Società
Tutto sui vini dealcolizzati
19/03/2025
Durante la Quaresima ci sono persone che si astengono dal consumo di bevande alcoliche, ma non solo, anche al di fuori di questo periodo ci sono sempre più persone che consumano sempre meno alcol.
Lo dimostrano sia i dati dell’Ufficio federale di statistica della Germania (dove la spesa delle famiglie per il consumo di bevande analcoliche è in aumento) sia le attuali tendenze nutrizionali. Il Trendreport Ernährung 2025, il rapporto sulle tendenze alimentari curato da “Nutrition Impact Hub”, indica infatti il consumo di bevande analcoliche e a ridotto contenuto di alcol come la settima tendenza alimentare più significativa dell’anno.
La birra analcolica si è ormai affermata tra gli amanti di questa bevanda, raggiungendo una quota di vendita del sette per cento sul mercato tedesco della birra. Per il vino, invece, di strada da fare ce n’è ancora. Sebbene sul mercato siano già disponibili vini analcolici rosati, bianchi, rossi e spumanti, il loro sapore non è ancora all’altezza delle rispettive controparti alcoliche. Secondo la rivista enogastronomica “Falstaff”, solo pochissimi prodotti dealcolati riuscirebbero infatti a “presentare un aroma e un gusto che si avvicinano al vino originale”. Nel caso dei vini rossi dealcolati, l’esperienza sensoriale offerta sarebbe poi ancora più ridotta rispetto a quella offerta dai vini bianchi dealcolati. Questo è dovuto al fatto che l’alcol agisce come vettore di aromi: rimuovendolo a posteriori, si influisce inevitabilmente sul sapore del vino. Inoltre, il processo di dealcolazione provoca una ulteriore perdita di aromi.

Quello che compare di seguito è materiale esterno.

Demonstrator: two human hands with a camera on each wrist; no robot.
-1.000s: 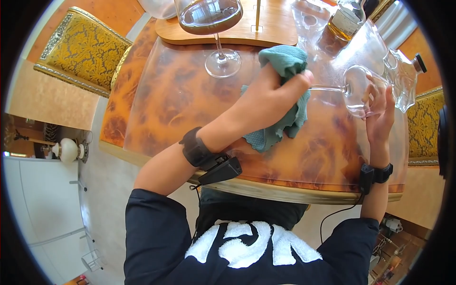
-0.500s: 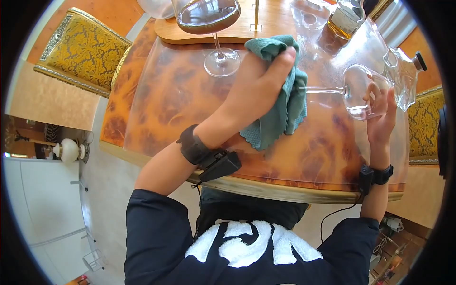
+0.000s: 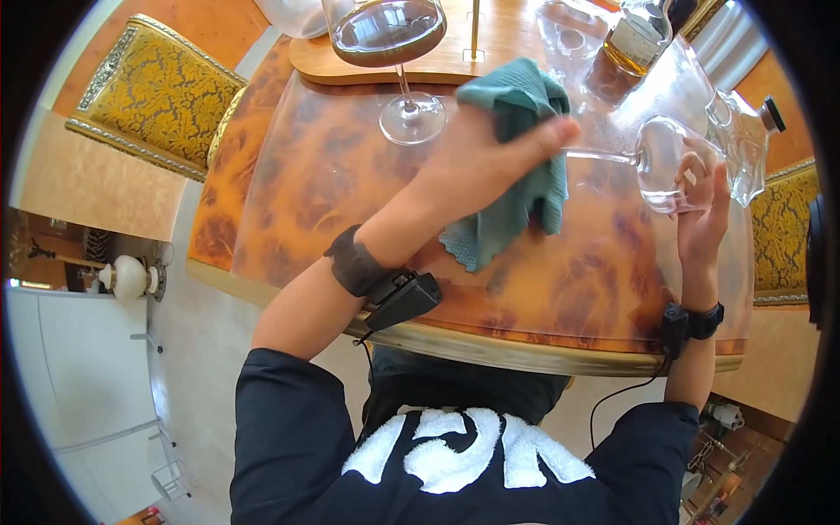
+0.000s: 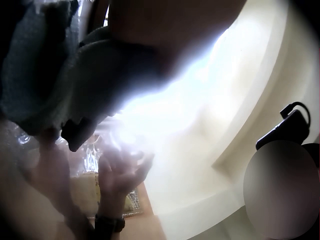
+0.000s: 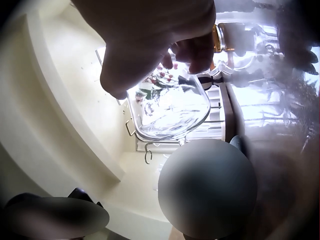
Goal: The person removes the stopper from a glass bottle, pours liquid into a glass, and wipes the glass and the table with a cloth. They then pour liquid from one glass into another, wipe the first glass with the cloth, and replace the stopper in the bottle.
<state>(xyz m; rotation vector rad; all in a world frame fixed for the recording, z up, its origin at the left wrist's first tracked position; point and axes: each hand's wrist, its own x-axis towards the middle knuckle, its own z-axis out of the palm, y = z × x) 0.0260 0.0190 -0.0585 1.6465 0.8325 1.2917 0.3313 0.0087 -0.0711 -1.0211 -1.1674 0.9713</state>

Anche il vino dealcolato viene sottoposto a un processo di fermentazione che però, viene interrotto prima; cioè non appena si è sviluppato l’aroma del vino, e lo zucchero non è ancora stato convertito completamente in alcol. In questo modo, è lo zucchero residuo a funge da vettore per gli aromi e la quantità di alcol da rimuovere è minore. Attualmente il metodo più comune per la dealcolazione del vino è la distillazione sottovuoto: affinché l’alcol si volatilizzi, il vino viene portato a una temperatura di 30-35°C in un serbatoio sottopressione. Grazie alle temperature non troppo elevate, gli aromi si conservano meglio. “Per definizione, i vini analcolici non possono avere un titolo alcolometrico superiore allo 0,5 % vol”, spiega Silke Raffeiner, nutrizionista presso il Centro Tutela Consumatori Utenti. “La maggior parte dei vini dealcolizzati presentano un grado alcolico che si aggira intorno allo 0,25 in volume – meno di quanto possa contenere un succo di frutta”.

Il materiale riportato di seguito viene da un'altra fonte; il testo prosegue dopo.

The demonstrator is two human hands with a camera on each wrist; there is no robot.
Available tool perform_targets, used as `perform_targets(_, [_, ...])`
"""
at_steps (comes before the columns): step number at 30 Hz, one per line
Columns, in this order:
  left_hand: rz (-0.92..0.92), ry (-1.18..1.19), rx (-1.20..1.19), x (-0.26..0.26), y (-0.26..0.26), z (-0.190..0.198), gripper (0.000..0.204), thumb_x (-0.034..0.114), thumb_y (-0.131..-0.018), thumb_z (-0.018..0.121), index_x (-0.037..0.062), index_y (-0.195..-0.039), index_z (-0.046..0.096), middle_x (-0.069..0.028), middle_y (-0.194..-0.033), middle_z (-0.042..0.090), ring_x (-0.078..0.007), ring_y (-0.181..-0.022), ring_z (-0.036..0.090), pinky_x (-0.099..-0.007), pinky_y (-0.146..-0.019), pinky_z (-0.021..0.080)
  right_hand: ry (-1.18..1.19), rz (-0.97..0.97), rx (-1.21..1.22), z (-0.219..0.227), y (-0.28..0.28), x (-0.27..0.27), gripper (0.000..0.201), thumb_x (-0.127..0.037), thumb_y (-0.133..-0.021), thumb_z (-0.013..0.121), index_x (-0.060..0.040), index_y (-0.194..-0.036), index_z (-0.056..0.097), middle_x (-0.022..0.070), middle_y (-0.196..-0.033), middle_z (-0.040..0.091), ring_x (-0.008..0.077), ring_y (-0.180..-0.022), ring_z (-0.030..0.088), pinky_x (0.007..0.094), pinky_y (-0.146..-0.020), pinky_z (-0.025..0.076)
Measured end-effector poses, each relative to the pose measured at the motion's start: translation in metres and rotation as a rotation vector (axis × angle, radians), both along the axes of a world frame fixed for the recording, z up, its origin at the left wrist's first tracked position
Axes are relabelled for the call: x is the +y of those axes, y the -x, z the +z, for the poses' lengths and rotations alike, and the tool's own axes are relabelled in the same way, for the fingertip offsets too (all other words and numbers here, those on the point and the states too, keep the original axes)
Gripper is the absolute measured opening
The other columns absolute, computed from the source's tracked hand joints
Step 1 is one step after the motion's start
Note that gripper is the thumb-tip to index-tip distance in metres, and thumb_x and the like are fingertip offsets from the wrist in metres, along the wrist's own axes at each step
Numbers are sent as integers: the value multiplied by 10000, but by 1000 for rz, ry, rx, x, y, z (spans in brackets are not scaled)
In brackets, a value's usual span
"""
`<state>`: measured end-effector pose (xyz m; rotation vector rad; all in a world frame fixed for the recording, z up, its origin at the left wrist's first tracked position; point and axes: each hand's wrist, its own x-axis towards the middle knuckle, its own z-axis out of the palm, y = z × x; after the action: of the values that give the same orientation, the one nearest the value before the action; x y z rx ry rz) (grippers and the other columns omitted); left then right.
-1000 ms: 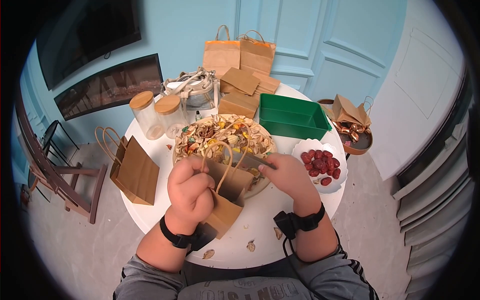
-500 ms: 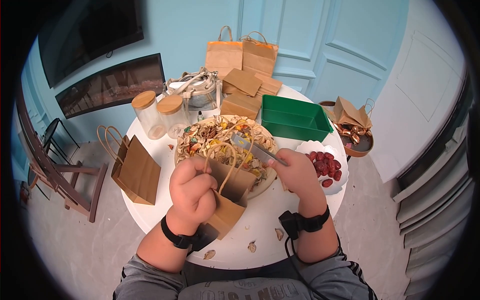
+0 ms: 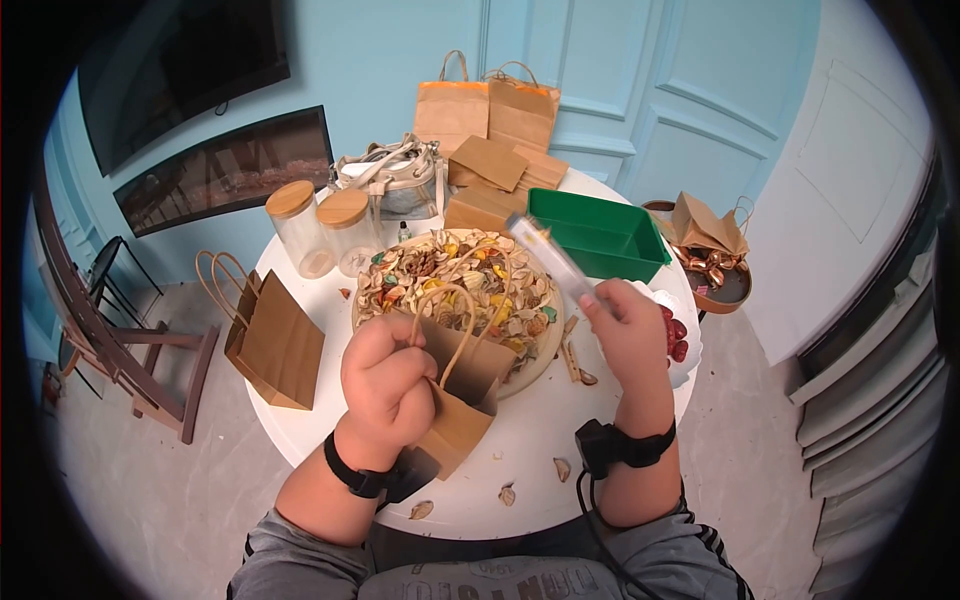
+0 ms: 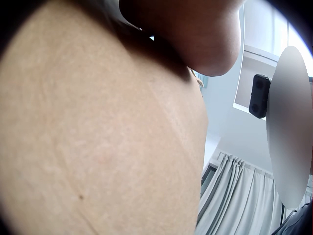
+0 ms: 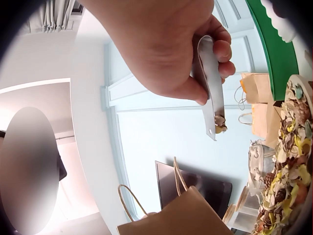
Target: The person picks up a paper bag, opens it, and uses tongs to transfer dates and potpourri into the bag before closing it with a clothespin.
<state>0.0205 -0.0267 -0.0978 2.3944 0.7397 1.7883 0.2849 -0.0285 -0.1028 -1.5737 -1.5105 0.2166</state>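
Plainly, the brown bag (image 3: 456, 428) gapes; silvery tongs (image 5: 213, 78) pinch dried bits (image 5: 220, 124).

Outlined lettering (image 3: 500, 584) on grey shirt (image 3: 445, 566), small print (image 3: 495, 568) above, neither clearly legible

The surface (image 3: 530, 515) is round and white. Left of the left hand (image 3: 388, 385) there stands a brown paper bag (image 3: 275, 345). Beyond the hands are two lidded jars (image 3: 325, 240), a round plate (image 3: 552, 345) and a green box (image 3: 590, 245). A white dish (image 3: 686, 372) is beside the right hand (image 3: 637, 340); dry petals (image 3: 507, 495) lie nearer the person.
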Motion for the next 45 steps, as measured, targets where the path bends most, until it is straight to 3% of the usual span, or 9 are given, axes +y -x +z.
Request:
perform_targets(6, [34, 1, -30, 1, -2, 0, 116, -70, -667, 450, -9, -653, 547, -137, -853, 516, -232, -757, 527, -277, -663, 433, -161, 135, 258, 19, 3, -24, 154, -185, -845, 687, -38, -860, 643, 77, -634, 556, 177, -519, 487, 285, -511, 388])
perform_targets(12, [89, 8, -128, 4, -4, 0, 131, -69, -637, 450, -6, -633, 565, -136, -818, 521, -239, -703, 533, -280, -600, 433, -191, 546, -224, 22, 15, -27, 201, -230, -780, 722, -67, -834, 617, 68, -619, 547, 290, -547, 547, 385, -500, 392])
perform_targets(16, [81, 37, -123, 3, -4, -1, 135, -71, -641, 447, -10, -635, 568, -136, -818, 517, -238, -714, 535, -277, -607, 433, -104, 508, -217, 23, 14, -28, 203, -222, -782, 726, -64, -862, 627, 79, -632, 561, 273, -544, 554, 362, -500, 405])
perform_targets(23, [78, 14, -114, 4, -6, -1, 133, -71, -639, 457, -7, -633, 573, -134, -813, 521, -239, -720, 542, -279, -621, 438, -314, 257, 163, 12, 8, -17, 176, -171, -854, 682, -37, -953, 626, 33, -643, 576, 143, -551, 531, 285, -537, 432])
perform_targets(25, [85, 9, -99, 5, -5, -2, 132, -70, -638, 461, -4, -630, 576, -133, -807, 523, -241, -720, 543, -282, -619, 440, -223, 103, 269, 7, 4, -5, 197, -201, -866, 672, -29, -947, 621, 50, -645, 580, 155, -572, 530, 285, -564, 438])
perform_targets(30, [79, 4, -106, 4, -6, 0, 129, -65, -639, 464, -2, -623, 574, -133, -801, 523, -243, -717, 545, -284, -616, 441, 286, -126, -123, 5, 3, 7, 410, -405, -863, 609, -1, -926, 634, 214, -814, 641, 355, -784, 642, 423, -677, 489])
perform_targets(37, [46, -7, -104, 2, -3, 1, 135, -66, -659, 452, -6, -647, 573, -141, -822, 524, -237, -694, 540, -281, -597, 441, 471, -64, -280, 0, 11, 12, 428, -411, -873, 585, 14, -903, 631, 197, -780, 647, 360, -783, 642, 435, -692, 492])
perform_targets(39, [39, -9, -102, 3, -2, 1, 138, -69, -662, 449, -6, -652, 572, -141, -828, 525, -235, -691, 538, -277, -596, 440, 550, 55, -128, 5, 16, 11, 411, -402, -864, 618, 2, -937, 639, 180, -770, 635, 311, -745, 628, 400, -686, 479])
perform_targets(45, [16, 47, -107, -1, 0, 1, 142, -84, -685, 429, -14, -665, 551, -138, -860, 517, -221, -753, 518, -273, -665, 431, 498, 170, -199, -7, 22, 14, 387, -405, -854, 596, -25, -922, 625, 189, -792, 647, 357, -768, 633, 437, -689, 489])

Secondo il Forschungskreis der Ernährungsindustrie (FEI; Associazione tedesca di ricerca dell’industria alimentare), se si riuscisse a compensare la disparità a livello aromatico, la domada di vini dealcolati verrebbe più che duplicata. Un passo in questa direzione è costituito dall’utilizzo di varietà di vite dal sapore più intenso: la presenza di una quantità maggiore di aromi nella materia prima dovrebbe andare a compensare, almeno in in parte, l’assenza di alcol. Un secondo metodo, attualmente in fase di sperimentazione presso l'università tedesca “Hochschule Geisenheim”, consiste nell’aggiunta di aromi per migliorare il gusto dei vini dealcolati. Tali aromi potrebbero essere estratti dalla vinaccia (un sottoprodotto della produzione del vino) mediante fermentazione con vari lieviti. Attualmente a essere sul banco di prova sono soprattutto le varietà di uva Riesling e Muscaris. Attraverso questi procedimenti nuovi si spera di riuscire presto nel intento di produrre vini analcolici dal sapore convincente.